**ACTIVITY**
From top to bottom, reproduce the listing without a single change.

**INFORMATION SUPPLIED**
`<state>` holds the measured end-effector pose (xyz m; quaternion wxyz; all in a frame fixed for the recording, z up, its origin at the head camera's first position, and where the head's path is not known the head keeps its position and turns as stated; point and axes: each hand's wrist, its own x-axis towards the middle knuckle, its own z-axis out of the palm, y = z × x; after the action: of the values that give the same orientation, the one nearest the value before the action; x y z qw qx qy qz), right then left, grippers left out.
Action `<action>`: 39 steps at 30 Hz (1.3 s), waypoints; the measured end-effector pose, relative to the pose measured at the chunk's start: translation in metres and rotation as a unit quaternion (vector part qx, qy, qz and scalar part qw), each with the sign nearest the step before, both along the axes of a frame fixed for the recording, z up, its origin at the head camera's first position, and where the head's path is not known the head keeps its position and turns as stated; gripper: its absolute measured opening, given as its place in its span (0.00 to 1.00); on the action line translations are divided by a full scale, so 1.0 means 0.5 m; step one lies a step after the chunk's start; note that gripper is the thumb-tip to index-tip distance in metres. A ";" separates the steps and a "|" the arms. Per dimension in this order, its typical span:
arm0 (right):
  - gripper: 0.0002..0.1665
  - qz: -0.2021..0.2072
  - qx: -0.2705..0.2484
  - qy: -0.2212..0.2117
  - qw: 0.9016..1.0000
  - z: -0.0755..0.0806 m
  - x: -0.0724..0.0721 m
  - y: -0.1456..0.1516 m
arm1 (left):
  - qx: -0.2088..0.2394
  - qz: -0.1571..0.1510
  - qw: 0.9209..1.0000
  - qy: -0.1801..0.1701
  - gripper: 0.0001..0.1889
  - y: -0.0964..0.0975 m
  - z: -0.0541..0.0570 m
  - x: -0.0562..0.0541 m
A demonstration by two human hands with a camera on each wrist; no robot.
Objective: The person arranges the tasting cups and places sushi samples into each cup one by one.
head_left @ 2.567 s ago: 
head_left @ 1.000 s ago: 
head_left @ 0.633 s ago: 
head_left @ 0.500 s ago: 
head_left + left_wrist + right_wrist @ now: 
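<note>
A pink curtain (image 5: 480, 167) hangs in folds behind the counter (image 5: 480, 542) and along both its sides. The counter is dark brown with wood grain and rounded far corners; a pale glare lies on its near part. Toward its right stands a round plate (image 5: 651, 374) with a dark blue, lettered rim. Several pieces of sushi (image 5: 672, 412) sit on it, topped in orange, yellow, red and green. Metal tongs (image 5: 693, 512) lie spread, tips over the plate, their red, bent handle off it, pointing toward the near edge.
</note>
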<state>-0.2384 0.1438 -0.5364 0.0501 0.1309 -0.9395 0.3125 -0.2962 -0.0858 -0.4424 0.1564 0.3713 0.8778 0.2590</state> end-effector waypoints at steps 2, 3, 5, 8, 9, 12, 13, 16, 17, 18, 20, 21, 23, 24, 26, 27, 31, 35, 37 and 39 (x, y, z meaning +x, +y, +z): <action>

**TASK OUTPUT**
`<state>` holds the measured end-effector pose (xyz m; quaternion wxyz; all in a frame fixed for the recording, z up, its origin at the head camera's first position, and where the head's path is not known the head keeps its position and turns as stated; point and axes: each hand's wrist, its own x-axis towards the middle knuckle, its own z-axis out of the palm, y = z × x; after the action: of the values that give the same orientation, the one nearest the value before the action; x y z qw qx qy qz), right then left, grippers left out.
Action `<action>`: 39 steps at 30 Hz (1.3 s), waypoints; the measured end-effector pose, relative to the pose measured at the chunk's start: translation in metres and rotation as a unit quaternion (vector part qx, qy, qz and scalar part qw), each with the sign nearest the step before, both along the axes of a frame fixed for the recording, z up, its origin at the head camera's first position, and where the head's path is not known the head keeps its position and turns as stated; gripper: its absolute measured opening, given as its place in its span (0.00 to 1.00); on the action line translations are divided by a full scale, so 1.0 means 0.5 m; step one lies a step after the chunk's start; note that gripper is the thumb-tip to index-tip distance in metres. A ";" separates the steps and a "|" the arms. Per dimension in this order, its typical span:
arm0 (right):
  - gripper: 0.0002..0.1665
  - qz: -0.2021..0.2072
  - qx: -0.2705..0.2484
  - qy: -0.2212..0.2117
  - qw: 0.9016..1.0000
  - z: -0.0755..0.0806 m
  - x: -0.0724..0.0721 m
  - y: -0.1456..0.1516 m
arm1 (left):
  - qx: -0.2088..0.2394
  - qz: -0.1571..0.1510
  - qw: 0.9209..1.0000
  - qy: -0.1801..0.1701
  - gripper: 0.0001..0.1889
  - y: -0.0964..0.0975 m
  - z: -0.0541..0.0570 m
  - x: -0.0562..0.0541 m
A demonstration by two human hands with a camera on each wrist; no robot.
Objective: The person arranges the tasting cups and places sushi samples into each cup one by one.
head_left @ 2.567 s ago: 
head_left @ 1.000 s ago: 
head_left @ 0.633 s ago: 
head_left @ 0.500 s ago: 
head_left + left_wrist + right_wrist @ now: 
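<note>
A pink curtain (image 5: 480, 167) hangs in folds behind the counter (image 5: 480, 542) and along both its sides. The counter is dark brown with wood grain and rounded far corners; a pale glare lies on its near part. Toward its right stands a round plate (image 5: 651, 374) with a dark blue, lettered rim. Several pieces of sushi (image 5: 672, 412) sit on it, topped in orange, yellow, red and green. Metal tongs (image 5: 693, 512) lie spread, tips over the plate, their red, bent handle off it, pointing toward the near edge.
</note>
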<state>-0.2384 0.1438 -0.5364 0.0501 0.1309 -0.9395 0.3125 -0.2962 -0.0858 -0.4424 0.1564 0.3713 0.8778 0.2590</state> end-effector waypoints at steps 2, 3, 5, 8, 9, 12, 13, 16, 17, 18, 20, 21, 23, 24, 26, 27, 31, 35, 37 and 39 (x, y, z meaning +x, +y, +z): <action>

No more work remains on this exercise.